What is the difference between a sincere abandonment to God and using him for greater security? Could you give me some concrete examples??
Best regards,
Mariagrazia
Response from the priest
Dear Maria Grazia,
1. Sincere and trusting abandonment to God, without complaint, coincides with the utmost security of man because we put ourselves in the hands of the One who loves us infinitely more than we love ourselves.
2. Blessed Pope John Paul I remembered a child that his father had taken to the top of the highest skyscraper in New York and from there he hung him dangling in the void.
The child was asked if he was afraid. He replied: no, because my father’s hand held me.
3. We find in Abraham a great example of abandonment in God.
The Lord said to Abram: “Go forth from the land of your kinsfolk and from your father’s house to a land that I will show you” (Gen 12:1).
Notice the future. God does not immediately show the land to Abraham.
Abraham sets out on a journey, trusting in God’s promise.
When he arrives in the land of present-day Palestine, God reveals to him that this is the land He has chosen for him: “To your descendants I will give this land” (Gen 12:7).
But here is a first test: there is a famine so great that he must emigrate to Egypt and here he runs a serious risk of death.
On the way back, he must battle four kings.
God’s promise to become a father is not being fulfilled, and yet he continues to be confident because God has promised and he knows that he does not fail in his word.
4. The son, Isaac, finally arrives. But when he reaches the age of 15, here is another test, the strongest.

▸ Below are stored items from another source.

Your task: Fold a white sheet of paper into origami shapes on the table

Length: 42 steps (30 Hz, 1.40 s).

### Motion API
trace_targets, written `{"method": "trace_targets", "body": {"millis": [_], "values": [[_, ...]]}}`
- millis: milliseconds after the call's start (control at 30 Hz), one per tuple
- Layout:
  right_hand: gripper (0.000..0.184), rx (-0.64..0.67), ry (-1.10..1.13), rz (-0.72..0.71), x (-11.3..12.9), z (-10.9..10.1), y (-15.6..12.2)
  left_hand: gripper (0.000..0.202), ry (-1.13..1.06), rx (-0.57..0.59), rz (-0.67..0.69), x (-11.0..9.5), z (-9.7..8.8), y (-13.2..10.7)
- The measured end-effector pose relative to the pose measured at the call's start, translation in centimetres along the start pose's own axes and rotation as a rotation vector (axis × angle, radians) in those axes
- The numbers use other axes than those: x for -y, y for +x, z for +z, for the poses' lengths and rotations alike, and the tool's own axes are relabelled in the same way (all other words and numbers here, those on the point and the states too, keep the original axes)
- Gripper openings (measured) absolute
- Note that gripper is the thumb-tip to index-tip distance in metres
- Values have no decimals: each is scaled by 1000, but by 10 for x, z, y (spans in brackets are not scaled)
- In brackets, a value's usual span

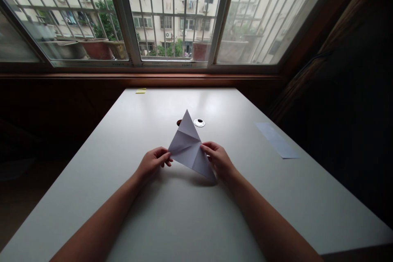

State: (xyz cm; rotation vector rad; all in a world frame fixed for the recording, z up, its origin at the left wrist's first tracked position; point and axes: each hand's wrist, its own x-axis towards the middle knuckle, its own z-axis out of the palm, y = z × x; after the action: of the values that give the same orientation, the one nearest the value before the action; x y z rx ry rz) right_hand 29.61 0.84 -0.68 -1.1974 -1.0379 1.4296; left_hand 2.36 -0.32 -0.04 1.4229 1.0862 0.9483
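Observation:
Between my two hands is a sheet of white paper (188, 144), folded into a triangle-like shape with its point upward and away from me. Crease lines cross its surface. My left hand (155, 160) pinches the left edge between thumb and fingers. At the right edge, near the middle, my right hand (217, 156) grips it with thumb and forefinger; some of the right fingers are behind the paper. The lower right corner hangs down close to the tabletop and casts a shadow there.
The white table (92, 196) reaches to the window sill. A paper strip (277, 140) lies at right, and a yellow piece (141, 91) at the far left corner. Behind the paper are a round silver-rimmed fitting (199, 123) and a dark hole (179, 123). A barred window stands beyond.

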Motion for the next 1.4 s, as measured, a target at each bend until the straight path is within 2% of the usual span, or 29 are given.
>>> {"method": "trace_targets", "body": {"millis": [233,1033,1200,1400], "values": [[36,20,-65,9,2,1,-5,31,-44,-80,-6,0,-1,0],[33,67,-91,-36,3,1,-7,34,-73,-208,6,2,-3,0],[31,124,-117,-28,6,1,-8,37,-106,-260,31,5,-4,2],[30,92,-87,-35,4,-2,-8,35,-105,-321,80,8,-6,5]]}}
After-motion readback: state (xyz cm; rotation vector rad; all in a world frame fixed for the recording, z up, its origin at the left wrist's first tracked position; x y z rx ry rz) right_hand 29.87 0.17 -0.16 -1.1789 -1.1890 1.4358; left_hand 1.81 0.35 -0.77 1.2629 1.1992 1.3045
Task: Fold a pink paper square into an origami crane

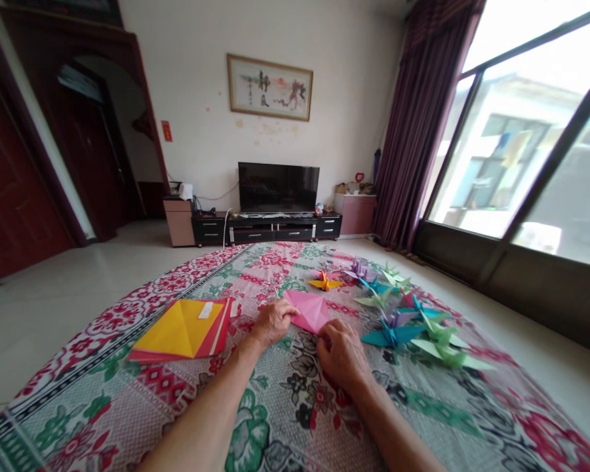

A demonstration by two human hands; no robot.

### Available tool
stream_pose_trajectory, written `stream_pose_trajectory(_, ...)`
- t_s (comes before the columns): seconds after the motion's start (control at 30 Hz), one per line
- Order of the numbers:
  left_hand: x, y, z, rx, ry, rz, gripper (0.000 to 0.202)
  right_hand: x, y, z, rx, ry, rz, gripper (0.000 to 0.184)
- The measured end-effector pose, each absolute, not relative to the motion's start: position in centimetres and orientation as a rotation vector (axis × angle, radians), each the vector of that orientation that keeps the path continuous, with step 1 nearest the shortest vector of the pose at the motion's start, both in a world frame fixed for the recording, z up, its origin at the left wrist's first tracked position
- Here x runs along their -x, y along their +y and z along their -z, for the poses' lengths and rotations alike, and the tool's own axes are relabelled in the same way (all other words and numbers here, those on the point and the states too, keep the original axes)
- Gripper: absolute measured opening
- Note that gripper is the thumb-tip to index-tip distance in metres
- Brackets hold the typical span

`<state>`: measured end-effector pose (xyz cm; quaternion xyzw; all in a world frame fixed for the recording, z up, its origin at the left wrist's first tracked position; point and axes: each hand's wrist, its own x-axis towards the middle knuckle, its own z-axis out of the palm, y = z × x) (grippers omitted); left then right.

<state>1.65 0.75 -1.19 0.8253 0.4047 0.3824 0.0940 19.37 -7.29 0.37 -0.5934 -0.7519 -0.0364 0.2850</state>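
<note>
A pink sheet of origami paper, with creases meeting near its middle, is held between my two hands over the table. My left hand pinches its left corner between thumb and fingers. At the lower right edge, my right hand has its fingers curled on the paper; the fingertips are partly hidden. Just beyond the sheet sits an orange paper crane. Right of my right hand is a blue paper crane, close to a light green paper crane.
A stack of coloured paper, yellow on top with red beneath, lies on the left. Several more paper cranes, among them a purple one, crowd the right side. The patterned tablecloth covers the table. Beyond stands a television on a low cabinet.
</note>
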Motion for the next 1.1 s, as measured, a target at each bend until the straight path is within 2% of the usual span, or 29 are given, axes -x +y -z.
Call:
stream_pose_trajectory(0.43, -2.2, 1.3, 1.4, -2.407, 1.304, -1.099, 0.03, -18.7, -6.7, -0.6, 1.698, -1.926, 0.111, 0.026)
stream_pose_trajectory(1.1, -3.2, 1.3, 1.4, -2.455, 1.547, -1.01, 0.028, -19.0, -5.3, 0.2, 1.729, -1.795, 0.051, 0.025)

God called him again and told him: ‘”Abraham!” “Ready!” he replied. Then God said: “Take your son Isaac, your only one, whom you love, and go to the land of Moriah. There you shall offer him up as a holocaust on a height that I will point out to you” (Gn 22,1-2).
Abraham’s abandonment is manifested as soon as God calls him. He responds by saying: Here I am, at your disposal. And here is that, to a soul so disposed, God asks to offer him his son.
Abraham does not back down. Continues to be confident. He is certain of God’s promise even in the darkest hour of his life: “He reasoned that God was able to raise even from the dead, and he received Isaac back as a symbol” (Heb 11:19).
5. He received him back as a symbol”.
Symbol of what?
Of the trust of Jesus dying and hanging on the cross who in that extreme situation expresses the trust that the psalmist had foretold him: “Into your hands I commend my spirit; you will redeem me, Lord, God of truth” (Ps 31:6).
And here is the Father’s answer: he raises him from the dead. And he raises him for a life in which death no longer has power.
6. I would like to conclude with the beautiful testimony of Blessed Carlo Acutis.
Every time he received communion he said: “Jesus, go ahead! Make yourself at home!”.
He abandoned himself every day in the hands of the Lord.
And when at 15 years old, like a new Isaac, the Lord asks him for the offer of his life he says: “I die happy, because I have lived my life without losing any minute in things that do not please God “.
The Lord called him to heaven to give him the administration of all the goods of heaven: “Who, then, is the faithful and prudent steward whom the master will put in charge of his servants to distribute (the) food allowance at the proper time? Blessed is that servant whom his master on arrival finds doing so. Truly, I say to you, he will put him in charge of all his property” (Lc 12:42-44).
With the hope that you too can always be confidently abandoned in the hands of the Father, I bless you and I remember you in prayer.